WILD WEST COMICS
ROUNDUP
Founded by
Sol Brodsky and Isreal Wadlman, Skywald Publications may be best remembered for
their low-budget, brilliantly trashy, black and white horror magazines. In
1971, they branched out by issuing a number of four-color comic titles. While
none of the titles lasted more than three issues, there were several intriguing
Western specific titles deserving of longer runs.The Bravados, Blazing Six-Guns, Wild Western Action, The Sundance Kid, Butch Cassidy...all the these titles were a mix of new material and reprints, including two issues of The Sundance Kid, which contained Jack Kirby Western tales published in Bullseye.

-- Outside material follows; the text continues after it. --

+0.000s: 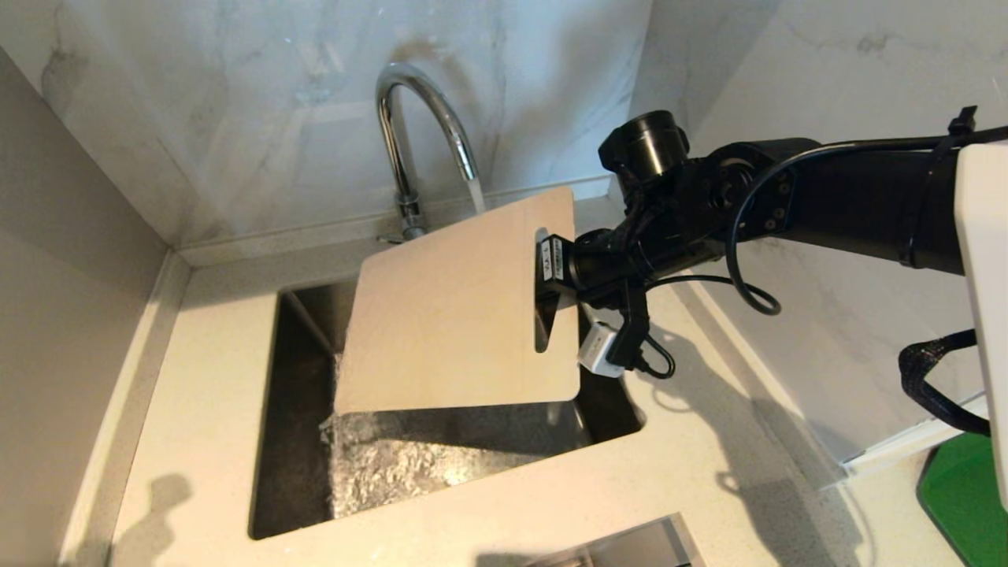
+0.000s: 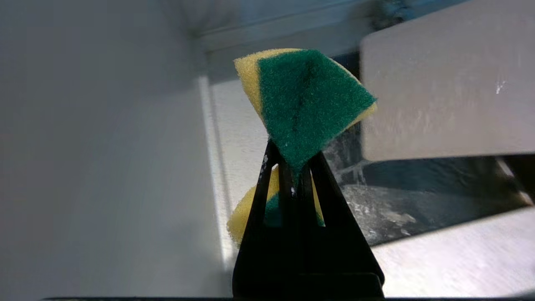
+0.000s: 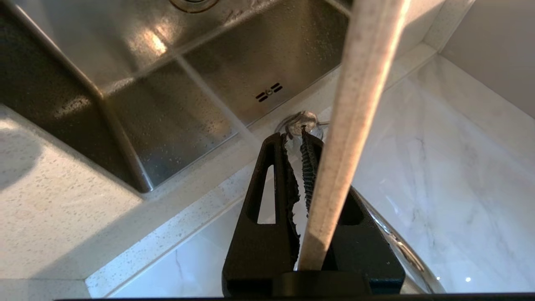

Attempting to capitalize on the popularity of the movies like Butch Cassidy and the Sundance Kid, The Professionals, The Magnificent Seven, and the rising regard for the Spaghetti Westerns, the new stories were written by Len Wein or Gary Friedrich, and the artwork was provided by Syd Shores, Tom Sutton, and Dick Ayers—all moonlighting from their regular comic gigs. The equal to almost all the other Western comics being published, the covers and, indeed, the stories in all of Skywald’s Western comics make them eminently collectible.
THE
BRAVADOS
THE SUNDANCE KID
BUTCH
CASSIDY
Skywald
apparently felt Butch Cassidy was
tough enough to handle a series of his own without a need to be given a test
run in either Blazing Six-Guns or Wild Western Action, Skywald’s Western
anthology comics. While Butch and Sundance never headlined together (they were
both given new sidekicks/partners in their separate series), The Sundance Kid did put in an appearance
in the third (and final) issue of Butch
Cassidy.
BLAZING
SIX-GUNS
WILD
WESTERN ACTION
The backup
features to The Bravados in Wild Western Action included tales spotlighting
Rio Vegas, Billy Nevada, and The Durango Kid.